Pandas - grouping by multiple columns and sorting with one of them-CodePudding

My data consists of ridership data for a fictional bike sharing company.

My data is contained in a dataframe df
member_type has two values - member or casual
day_of_week has seven values - each day of the week
ride_duration is how long a ride lasts for one session

I want to compare the average ride_duration for each member_type depending on day of the week.

df.groupby(['member_type', 'day_of_week'])['ride_duration'].mean()

This code gives me what I want except that the day_of_week is in alphabetical order and not chronological.

I tried the code below, but I think that since I'm grouping by two columns the reindex doesn't work as I hoped to.

cats = ['Monday', 'Tuesday', 'Wednesday', 'Thursday', 'Friday', 'Saturday', 'Sunday']
df.groupby(['member_casual', 'day_of_week'])['ride_duration'].mean().reindex(cats)

Additionally, if I were to sort by both member_type and day_of_week, how would I proceed? In this example I only have two member types, but say if I had 10 and wanted to sort them as well. Thanks in advance!

CodePudding user response：

You can try reindex with level parameter:

df.groupby(['member_casual', 'day_of_week'])['ride_duration'].mean().reindex(cats, level=1)

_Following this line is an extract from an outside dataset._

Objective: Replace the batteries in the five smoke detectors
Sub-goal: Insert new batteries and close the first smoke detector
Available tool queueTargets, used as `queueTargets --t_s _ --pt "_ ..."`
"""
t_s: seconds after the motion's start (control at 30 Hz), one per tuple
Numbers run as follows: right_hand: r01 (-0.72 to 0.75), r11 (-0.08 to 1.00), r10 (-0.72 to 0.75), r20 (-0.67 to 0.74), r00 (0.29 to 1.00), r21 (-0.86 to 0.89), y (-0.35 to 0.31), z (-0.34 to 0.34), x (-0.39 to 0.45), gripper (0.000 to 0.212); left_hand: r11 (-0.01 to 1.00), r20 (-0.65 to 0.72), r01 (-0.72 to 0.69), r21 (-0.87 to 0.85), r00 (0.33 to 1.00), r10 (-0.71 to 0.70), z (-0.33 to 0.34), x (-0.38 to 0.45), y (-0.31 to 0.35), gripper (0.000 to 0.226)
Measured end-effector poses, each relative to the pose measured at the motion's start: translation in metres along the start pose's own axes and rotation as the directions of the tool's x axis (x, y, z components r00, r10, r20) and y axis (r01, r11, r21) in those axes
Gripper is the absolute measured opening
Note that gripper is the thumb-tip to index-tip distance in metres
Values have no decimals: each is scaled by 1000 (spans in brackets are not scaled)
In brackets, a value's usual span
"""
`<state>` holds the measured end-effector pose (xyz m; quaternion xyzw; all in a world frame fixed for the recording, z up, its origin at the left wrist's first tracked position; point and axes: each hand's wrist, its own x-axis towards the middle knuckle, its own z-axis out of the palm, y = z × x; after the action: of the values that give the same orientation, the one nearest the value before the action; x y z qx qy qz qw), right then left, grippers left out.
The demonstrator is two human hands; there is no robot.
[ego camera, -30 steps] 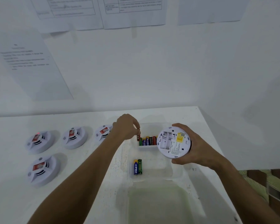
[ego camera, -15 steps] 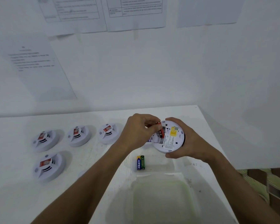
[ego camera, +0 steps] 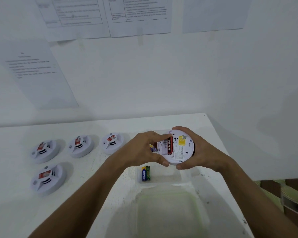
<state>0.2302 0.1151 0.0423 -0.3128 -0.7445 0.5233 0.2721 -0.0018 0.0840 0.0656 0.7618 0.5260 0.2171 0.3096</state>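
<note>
Your right hand [ego camera: 199, 152] cups the upturned smoke detector [ego camera: 176, 146] above the bench [ego camera: 15, 203], its fingers curled round the rim so the open battery bay faces you. Your left hand [ego camera: 144, 149] steadies the opposite rim, forefinger pressing the red battery [ego camera: 169, 146] into the bay. Just below the detector, two spent batteries [ego camera: 145, 173] lie in a clear tray [ego camera: 179, 177]. Four detectors [ego camera: 79, 146] sit well left of it, leaving open bench between; the bench edge runs close on its right.
</note>
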Motion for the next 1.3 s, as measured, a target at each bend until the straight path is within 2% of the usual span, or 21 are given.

However, I would suggest changing the column day_of_week to CategoricalType before doing groupby so that you don't have to reindex later. Similarly you can convert the member_type column to ordered categorical type:

df['day_of_week'] = pd.Categorical(df['day_of_week'], cats, ordered=True)
df.groupby(['member_casual', 'day_of_week'])['ride_duration'].mean()